#### PROBLEM TO WORK ON:
Leave the pictures out. Return the rest of the listing below exactly.

#### DATA SEGMENT:
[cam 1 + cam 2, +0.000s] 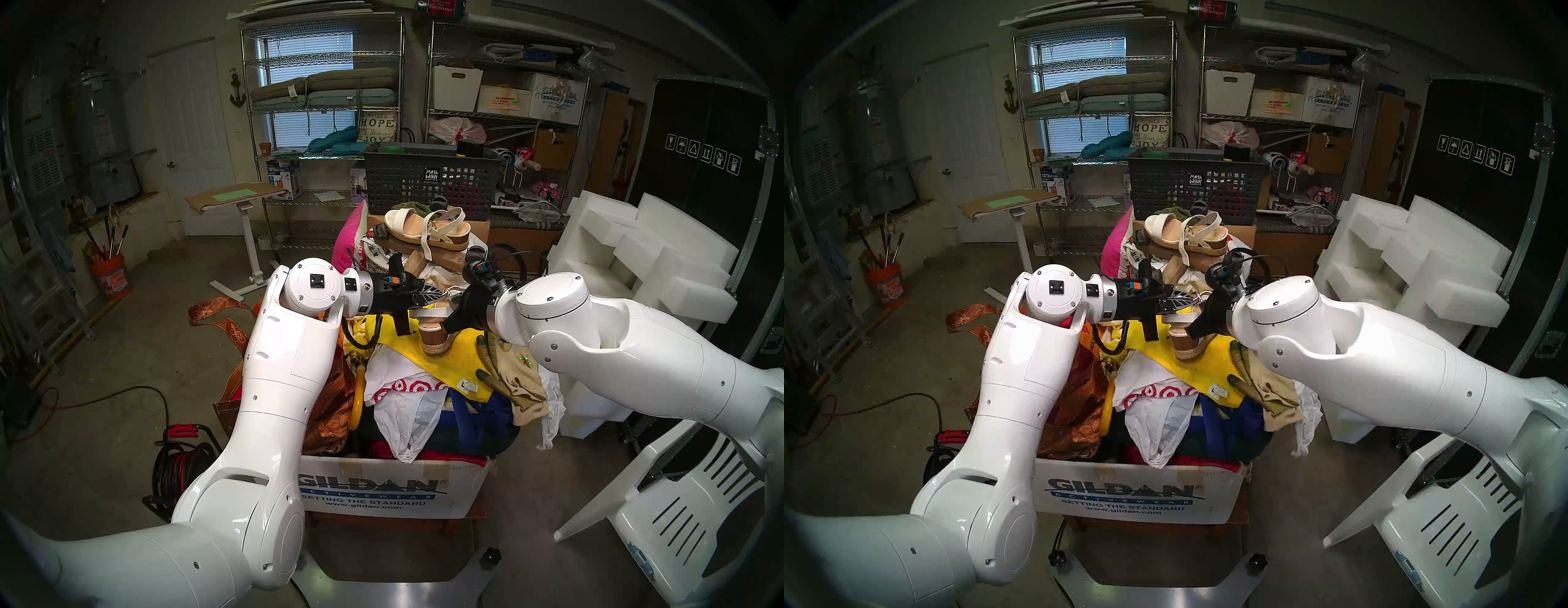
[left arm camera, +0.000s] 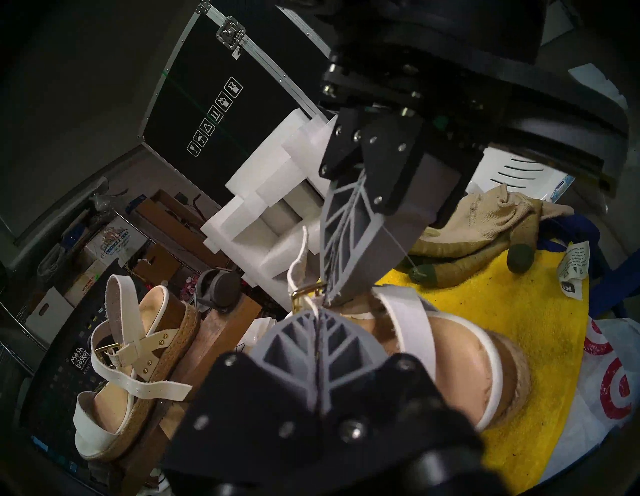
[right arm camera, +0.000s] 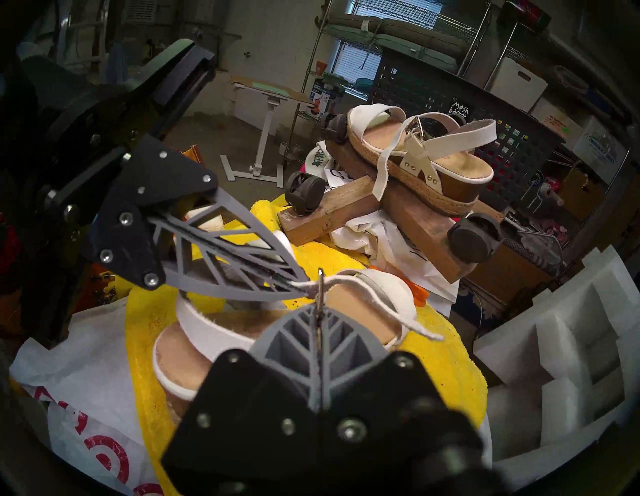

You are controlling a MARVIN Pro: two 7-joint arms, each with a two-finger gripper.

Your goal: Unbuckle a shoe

#### EXERCISE OUTPUT:
[cam 1 + cam 2, +0.000s] 
[left arm camera, +0.000s] 
[right arm camera, +0.000s] 

You are controlling a MARVIN Pro: two 7-joint arms, each with a two-finger gripper.

Your goal: Unbuckle a shoe

The output above is the complete answer.